Would love to see SSD stats like this in the future. Recently was talking to some friends about what SSD to buy. I personally really like my HP EX950 - one friend said he'd never buy HP hardware. He said he was getting an Intel - I said I had an early Intel SSD fail on me, and I don't think QLC is the best option, but it is a nice value play. For performance, I do like Samsung, though they are expensive. Another friend said he'd never buy a Samsung SSD, as he had a reliability issue, and found lots of similar stories when he was researching it.
Of course these are all anecdotes and they aren't useful in making an informed choice. I suspect most SSDs are reliable "enough" for most consumer use, and not nearly reliable enough for certain kinds of critical storage needs. But it would still be nice to see the big picture, and be able to factor that into your SSD purchase decisions.
Apologies for being slightly off-topic, but presenting a table of text as a image is annoying to me. A table of text ought to be rendered in just plain old html in my old-school opinion.
Andy from Backblaze here. Actually you can download a spreadsheet with all the data from the tables. There's a link at the end of the post. Better than parsing HTML for the data.
The spreadsheets are identical to the screenshots you took of them. The images aren't responsive, aren't available to assistive technologies, provide no text alternative, do not respect a user's text settings, cannot be translated etc. Why is that better than HTML?
I was reading the Q3 2020 stats yesterday because I'm looking for a new drive.
It was somewhat annoying to have to type the HDD-model into the Google search bar instead of just double-clicking and selecting search from the context menu. It irritated me that it was an image.
The stats looks stable and consistent with common knowledge -- HGST > WD >> Seagate, Toshiba inconclusive.
Do anyone have anecdata on Toshiba MD/MG/MN 7K2 drives(excluding DT because those are HGST OEMs)? They are always less price competitive and thus always light on real-world stories though they seem comparably reliable as HGST.
Following Blackblaze report on them a few years ago "they appear to be great, but we buy in bulk and there is not enough volume of them there for us", I decided to use Toshiba drives almost exclusively, as a sort of fun experiment.
Drives deployed below 400, usage exclusively NAS (raid 1, raid10 and raid 6) inside below 50 employees companies. They appear to be insanely reliable and high performers, to the point the +15% price tax for them in french store seems highly justified for me.
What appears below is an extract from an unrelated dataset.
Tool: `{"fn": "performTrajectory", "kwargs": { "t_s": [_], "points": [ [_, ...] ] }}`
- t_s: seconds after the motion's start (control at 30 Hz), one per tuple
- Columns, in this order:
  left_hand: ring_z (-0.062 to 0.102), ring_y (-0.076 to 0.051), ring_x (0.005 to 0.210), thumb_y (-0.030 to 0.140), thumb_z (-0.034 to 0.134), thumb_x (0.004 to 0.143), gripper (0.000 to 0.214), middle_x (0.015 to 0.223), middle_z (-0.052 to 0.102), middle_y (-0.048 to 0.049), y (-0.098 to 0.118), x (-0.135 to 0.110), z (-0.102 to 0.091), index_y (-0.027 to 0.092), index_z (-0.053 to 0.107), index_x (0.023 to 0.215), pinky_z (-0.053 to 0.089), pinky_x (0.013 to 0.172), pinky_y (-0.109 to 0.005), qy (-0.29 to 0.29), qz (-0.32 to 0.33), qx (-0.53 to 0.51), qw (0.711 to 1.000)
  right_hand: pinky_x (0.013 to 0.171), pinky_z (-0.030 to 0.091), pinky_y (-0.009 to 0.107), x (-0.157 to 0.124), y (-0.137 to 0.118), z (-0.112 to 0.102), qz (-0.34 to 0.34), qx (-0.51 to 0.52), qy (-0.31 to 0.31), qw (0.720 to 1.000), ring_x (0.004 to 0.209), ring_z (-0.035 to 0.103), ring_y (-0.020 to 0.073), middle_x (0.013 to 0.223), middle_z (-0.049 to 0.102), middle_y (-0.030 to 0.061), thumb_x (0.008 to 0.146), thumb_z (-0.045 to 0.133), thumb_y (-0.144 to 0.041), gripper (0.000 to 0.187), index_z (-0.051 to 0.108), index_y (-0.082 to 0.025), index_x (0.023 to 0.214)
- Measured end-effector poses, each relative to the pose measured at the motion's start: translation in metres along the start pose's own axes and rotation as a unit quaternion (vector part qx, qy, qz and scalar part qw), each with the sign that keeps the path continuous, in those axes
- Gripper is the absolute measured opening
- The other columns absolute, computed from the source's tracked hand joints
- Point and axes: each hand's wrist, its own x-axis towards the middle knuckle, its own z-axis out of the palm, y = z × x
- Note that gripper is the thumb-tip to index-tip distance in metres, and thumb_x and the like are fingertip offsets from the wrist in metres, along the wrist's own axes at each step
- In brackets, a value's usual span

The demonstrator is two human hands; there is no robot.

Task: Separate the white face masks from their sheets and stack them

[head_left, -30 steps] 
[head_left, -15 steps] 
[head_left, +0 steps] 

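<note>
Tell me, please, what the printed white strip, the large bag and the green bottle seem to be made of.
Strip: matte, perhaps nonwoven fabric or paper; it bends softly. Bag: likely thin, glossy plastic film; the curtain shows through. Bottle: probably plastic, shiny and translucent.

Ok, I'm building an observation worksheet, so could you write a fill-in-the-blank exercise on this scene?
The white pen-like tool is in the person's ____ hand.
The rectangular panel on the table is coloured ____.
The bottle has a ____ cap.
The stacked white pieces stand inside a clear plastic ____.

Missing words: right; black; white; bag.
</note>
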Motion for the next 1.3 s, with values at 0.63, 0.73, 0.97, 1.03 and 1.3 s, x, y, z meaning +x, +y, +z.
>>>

Unsure about the >> Seagate in there, that info is over a a decade old now(?). It's worth pointing out they have a 12% failure rate on their highest density units but the other ones seem to do well outside of a DC environment.
It's still a separate factory making separate drives. This line even uses a different storage controller. But this is also true for luxury ranges, in general, so you may be asking for too fine of a distinction. (Their usual luxury range is the WD Red, however.)
LTO tape (specifically that which is rated for 15-30 years of archival storage) with the drive. The tape is usually rated for a couple hundred full passes, which should more than meet your needs if you're writing once and sticking them somewhere safe.
SSDs don't have this archival longevity yet, and hard drives are better when powered up and the data is always hot for scrubbing and migrating when indicators of drive failure present.
SSD's are not as bad as they used to be, but still not rated for long term unpowered storage. HDD would be better for that.
But HDD isn't your only other option. How important is the data, How often will you need to access it, and will you need to rewrite to the storage medium? You might want to consider Blu Ray. Or both, stored in different locations. Also look into LTO tape drives. LTO 6 drives should be cheaper than 7/8 (though still not cheap) and have a capacity around 6TB.
>Also look into LTO tape drives. LTO 6 drives should be cheaper than 7/8 (though still not cheap) and have a capacity around 6TB.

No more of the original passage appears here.